While staying strong in the ratings, Ray Hadley also had a shocker: he lost a big defamation case, is still in court over bullying allegations and has been forced to offload some of his holiday properties.

None could rival Kim Williams however. The News Corp Australia CEO was forced out in August after losing a power struggle with key editors and pushing cost-cutting too far for Rupert Murdoch. Will Kim be vindicated by history?

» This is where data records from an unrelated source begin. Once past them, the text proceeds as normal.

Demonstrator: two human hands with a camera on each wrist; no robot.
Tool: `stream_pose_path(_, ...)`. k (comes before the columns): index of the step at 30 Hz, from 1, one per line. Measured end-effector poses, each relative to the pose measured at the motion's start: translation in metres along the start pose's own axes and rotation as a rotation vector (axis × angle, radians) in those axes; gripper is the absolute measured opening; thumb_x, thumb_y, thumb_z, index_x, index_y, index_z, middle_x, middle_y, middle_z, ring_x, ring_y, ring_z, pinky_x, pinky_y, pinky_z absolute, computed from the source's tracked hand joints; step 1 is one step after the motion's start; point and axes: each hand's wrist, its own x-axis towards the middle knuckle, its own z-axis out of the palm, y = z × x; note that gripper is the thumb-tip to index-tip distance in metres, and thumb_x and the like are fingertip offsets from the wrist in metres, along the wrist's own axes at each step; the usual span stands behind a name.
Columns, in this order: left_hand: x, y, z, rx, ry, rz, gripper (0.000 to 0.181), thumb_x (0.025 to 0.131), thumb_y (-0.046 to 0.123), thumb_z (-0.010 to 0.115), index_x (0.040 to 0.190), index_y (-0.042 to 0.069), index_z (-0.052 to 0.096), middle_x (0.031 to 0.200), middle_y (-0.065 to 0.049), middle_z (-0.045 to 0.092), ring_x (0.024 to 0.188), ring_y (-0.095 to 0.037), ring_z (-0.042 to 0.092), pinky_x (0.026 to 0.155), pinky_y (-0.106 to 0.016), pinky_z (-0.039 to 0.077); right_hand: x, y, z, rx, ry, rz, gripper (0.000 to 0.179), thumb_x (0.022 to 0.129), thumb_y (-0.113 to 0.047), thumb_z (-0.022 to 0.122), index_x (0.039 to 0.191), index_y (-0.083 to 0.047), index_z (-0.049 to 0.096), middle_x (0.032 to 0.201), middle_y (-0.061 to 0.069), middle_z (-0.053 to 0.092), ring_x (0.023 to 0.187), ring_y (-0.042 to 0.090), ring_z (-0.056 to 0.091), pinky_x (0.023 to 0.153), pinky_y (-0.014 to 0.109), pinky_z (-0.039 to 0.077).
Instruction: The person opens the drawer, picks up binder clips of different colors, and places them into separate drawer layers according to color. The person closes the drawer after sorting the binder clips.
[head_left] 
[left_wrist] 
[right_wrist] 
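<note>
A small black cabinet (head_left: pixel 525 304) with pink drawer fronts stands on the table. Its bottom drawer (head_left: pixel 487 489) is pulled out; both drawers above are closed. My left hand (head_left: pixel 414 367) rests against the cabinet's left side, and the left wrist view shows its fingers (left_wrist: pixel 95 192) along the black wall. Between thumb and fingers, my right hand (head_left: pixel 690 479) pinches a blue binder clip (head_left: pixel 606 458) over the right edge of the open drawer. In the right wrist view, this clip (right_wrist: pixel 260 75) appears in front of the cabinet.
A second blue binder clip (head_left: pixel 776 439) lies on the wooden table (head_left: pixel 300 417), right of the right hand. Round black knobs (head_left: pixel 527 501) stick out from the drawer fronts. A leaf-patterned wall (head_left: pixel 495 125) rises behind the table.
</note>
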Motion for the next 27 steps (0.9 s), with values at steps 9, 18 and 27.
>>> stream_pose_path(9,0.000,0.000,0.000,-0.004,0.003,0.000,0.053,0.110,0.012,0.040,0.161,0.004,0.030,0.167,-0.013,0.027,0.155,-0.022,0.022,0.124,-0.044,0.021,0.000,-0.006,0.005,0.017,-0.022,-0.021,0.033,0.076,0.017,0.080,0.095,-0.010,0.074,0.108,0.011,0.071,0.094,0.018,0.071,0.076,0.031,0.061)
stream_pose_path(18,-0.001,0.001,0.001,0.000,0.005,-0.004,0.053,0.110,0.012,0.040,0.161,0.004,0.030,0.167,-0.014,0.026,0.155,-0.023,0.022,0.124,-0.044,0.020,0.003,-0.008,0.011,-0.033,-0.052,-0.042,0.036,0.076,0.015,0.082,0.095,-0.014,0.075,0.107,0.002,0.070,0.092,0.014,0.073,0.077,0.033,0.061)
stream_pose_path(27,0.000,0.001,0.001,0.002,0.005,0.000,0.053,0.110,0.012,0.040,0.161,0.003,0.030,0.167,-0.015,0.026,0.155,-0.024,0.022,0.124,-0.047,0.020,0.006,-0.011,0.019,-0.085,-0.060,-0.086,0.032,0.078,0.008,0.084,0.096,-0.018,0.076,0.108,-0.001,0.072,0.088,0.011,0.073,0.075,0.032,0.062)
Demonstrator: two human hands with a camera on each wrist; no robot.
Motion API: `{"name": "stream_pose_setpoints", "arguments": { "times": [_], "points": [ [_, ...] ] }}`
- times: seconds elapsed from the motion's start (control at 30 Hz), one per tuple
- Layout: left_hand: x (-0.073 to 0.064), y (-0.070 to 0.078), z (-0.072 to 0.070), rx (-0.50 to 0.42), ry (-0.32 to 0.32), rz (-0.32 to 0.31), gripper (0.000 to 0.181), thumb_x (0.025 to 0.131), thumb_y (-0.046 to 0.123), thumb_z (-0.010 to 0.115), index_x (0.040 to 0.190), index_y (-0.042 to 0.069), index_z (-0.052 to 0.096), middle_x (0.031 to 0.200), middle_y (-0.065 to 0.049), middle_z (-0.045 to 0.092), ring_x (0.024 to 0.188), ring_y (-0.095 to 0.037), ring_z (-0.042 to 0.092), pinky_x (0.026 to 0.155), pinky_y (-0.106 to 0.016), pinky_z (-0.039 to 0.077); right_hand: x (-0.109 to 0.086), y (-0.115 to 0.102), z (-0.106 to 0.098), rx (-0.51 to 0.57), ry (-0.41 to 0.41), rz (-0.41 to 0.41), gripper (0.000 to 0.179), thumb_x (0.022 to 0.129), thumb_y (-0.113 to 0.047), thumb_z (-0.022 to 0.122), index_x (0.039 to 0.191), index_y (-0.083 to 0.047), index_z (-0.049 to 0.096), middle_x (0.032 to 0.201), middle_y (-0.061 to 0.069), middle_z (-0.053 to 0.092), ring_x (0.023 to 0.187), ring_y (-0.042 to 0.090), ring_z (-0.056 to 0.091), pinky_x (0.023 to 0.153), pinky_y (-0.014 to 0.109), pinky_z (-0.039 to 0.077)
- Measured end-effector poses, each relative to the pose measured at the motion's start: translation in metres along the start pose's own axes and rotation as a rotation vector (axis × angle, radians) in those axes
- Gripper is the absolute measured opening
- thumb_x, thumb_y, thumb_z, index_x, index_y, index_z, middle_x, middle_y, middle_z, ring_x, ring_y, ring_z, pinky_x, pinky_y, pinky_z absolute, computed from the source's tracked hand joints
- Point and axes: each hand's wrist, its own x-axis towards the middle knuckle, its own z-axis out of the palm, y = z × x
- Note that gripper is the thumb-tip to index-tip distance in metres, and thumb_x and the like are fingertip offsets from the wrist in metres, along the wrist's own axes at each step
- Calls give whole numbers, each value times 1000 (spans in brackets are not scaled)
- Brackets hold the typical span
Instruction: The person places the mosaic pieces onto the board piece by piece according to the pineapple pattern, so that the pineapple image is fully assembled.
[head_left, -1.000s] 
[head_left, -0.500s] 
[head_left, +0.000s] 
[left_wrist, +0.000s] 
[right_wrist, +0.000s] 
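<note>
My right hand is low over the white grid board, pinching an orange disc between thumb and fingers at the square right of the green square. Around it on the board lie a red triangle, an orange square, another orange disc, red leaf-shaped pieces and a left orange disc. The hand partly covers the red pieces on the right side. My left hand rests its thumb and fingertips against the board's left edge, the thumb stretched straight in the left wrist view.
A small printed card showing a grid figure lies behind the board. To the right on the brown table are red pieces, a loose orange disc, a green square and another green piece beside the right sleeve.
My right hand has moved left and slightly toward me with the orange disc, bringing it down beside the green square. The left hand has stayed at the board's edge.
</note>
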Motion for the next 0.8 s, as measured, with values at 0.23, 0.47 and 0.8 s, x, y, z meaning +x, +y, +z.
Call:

Innovation of the year: ABC Vote Compass

This year saw the belated arrival of fact-checking in Australia with PolitiFact and the ABC’s fact check unit leading the way. If this led just one politician to rethink twisting the truth, it was well worth it. But, without a viable business model, PolitiFact is all but dead and the ABC’s unit is causing less of a stir post election. Fairfax, meanwhile, scored some major scoops by encouraging readers to pore over politicians’ expense claims. Hopefully, crowdsourcing becomes a norm rather than an innovation in 2014. Too many journos, pining for the days when readers were merely passive consumers of information, still dismiss it as outsourcing

The winner, though, is the ABC’s terrific Vote Compass — a major initiative that allowed voters to explore how their policy preferences lined up with those of the major parties. It could have been a disaster for the ABC but 1.2 million Aussies used the tool, which delivered a fascinating and useful pool of data.